The families also experience the detachment. Its heartbreaking. I was a military kid and it still hurts. Some people are more able to over come the adversity. I got over it because I had to. Its child abuse. Weird nasty emotional abuse.
Agreed! The lifestyle may be fine for some kids, for others, it’s cruel. But people then justify it as “character growth” without stopping to consider how the kids must really feel.
As a child, I was never given a choice to sacrifice natural emotional attachment growth for my father…if an adult want to choose it that’s one thing. Forcing children to go through it is another.

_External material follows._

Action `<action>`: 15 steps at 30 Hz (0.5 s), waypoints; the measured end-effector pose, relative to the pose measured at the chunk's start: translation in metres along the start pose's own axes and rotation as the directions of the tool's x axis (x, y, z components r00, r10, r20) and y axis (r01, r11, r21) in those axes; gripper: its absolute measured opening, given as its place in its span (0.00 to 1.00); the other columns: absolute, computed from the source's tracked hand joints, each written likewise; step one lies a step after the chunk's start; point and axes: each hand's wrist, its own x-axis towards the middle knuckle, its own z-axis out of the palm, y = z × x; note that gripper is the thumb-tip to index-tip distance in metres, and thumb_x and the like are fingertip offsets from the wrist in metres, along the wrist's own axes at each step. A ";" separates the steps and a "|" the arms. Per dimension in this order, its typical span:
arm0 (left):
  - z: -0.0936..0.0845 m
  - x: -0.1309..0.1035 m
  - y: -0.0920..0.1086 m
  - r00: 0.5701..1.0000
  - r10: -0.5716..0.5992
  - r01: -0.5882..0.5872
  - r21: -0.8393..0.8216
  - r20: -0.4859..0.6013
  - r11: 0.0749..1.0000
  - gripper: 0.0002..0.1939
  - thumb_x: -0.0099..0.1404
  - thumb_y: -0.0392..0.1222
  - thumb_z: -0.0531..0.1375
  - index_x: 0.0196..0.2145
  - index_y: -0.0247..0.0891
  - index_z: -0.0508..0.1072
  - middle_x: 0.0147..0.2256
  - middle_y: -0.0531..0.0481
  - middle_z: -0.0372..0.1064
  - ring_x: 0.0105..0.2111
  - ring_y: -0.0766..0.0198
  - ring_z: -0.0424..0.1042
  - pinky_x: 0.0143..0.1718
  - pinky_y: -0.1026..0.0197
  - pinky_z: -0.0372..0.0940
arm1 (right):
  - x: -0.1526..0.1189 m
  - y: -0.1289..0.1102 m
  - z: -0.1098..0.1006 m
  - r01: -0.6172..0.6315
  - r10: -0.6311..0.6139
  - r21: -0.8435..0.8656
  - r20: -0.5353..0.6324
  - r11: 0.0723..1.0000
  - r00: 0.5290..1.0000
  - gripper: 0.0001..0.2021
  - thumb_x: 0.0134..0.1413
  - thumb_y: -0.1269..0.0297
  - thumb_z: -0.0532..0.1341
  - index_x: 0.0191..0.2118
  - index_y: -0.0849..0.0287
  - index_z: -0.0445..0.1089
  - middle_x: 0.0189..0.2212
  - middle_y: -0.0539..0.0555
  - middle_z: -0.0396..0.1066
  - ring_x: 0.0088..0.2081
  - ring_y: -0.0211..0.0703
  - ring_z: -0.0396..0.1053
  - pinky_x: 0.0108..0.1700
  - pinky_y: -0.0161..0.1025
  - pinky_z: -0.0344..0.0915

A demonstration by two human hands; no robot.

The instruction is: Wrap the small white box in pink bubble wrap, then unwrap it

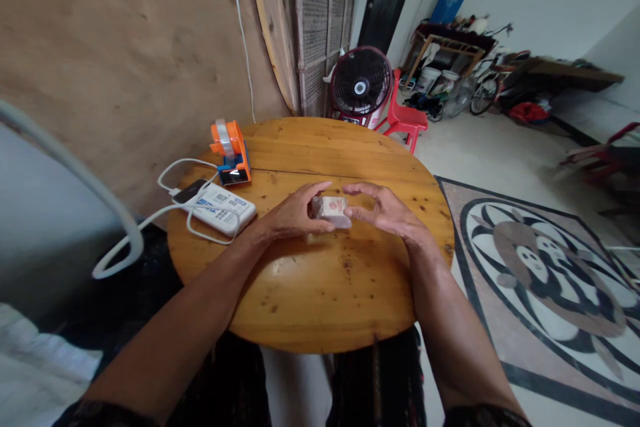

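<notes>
White packet (334, 205): loosely cupped by left fingers (306, 193); grip cannot be told
Right fingers (369, 189): held wide, thumb at packet's edge
Print: blurred, unreadable

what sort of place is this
Probably a room in a home, partly used for storage: a round wooden table, an electric fan beside a red plastic chair, and a bicycle by the cluttered far wall.

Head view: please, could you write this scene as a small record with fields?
Surface: round wooden table
Between hands: small pale block with red print
Left hand: fingers curved around block's left end; grip unclear
Right hand: fingers open, thumb at block's right end
Table's left side: tape dispenser, white box
Behind table: fan, red chair
</notes>
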 end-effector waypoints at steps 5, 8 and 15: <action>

I was also a military brat. There were no wars then, it was the 1950’s. My father was fairly high ranking and his job was as deputy base commander. The longest we stayed anywhere was two years, so my Dad would have to learn how things were done at the new military base, which was always different from the last ones for a variety of reasons, including different methodology and personalities. This a ridiculously inefficient and costly way to run a business, which the military is in many ways. They would be out of business if they didn’t have never ending funding by taxpayers. I still struggle with trying to continue a relationship past the one or two year mark when things get more complicated and you have to learn how to make those relationships more substantial. Lose lose situations for children, spouses, and everything the military is supposed to stand for in this country.
Buuuut wouldn’t being more attached to the people you serve with help you to trust them more? And wouldn’t that make you more successful in combat as a group? And wouldn’t you fight harder to protect people in your combat group if you knew and cared about them? Isn’t this the premise of those crazy-skilled elite military strike forces who train together? “Detachment” might be useful for commanders. I suspect it’s easier to send someone to his death if you don’t know him that well. But, frankly, I’m not sure that’s something we want to make easier for commanders. Sending people to their death is certainly sometimes necessary. It should never be easy. Sorry, military. You don’t get a pass on the frequent moves from me. They make no sense and do more harm than good.
Do officers move just as much as enlisted. Specifically would a pilot move a lot compared to an infantryman?
It varies depending on branch and their specific job. At higher ranks, some officers move every 18 months years as they complete specialty schools or do command leadership positions.
Pilots depend on the aircraft assignments. If they fly a particular plane only found at 2 bases, they aren’t likely to move much. For more common aircraft, they would be on the typical 3 year rotation until they became a pilot instructor.
Officers move more often than enlisted! We served 23 years in the USN and daughter is married to a CG pilot and generally officers move every 2 years we moved 3-4 years.
One thing that can be bad is if you move and you’re grateful that you moved because your base commander or your company Commander whoever it was was a total jerk to you and treat you like crap is trying to force you out of the military now you get moved and what happens they move that jerk right to your base back in charge of you where they continue to make your life hell and your spouse’s life hell when you’re deployed. I have personally seen this happen and I think one of the things is you should never become an officer directly out of basic training or AIT people who come up through the ranks have a lot more respect for the unlisted and non-coms I too have seen that. I’ve actually spoken to some officers who agreed with me that somebody should have to spend at least one enlistment minimum as an enlisted so that they learn to respect for the troops.
Typically, a military family moves every two to three years. However, depending on the specific nature of the military member’s job in the family, moves can be more frequent. A member can be relocated to another part of the country (CONUS) or overseas (OCONUS). Regardless of where a family is relocated, constantly moving is tough.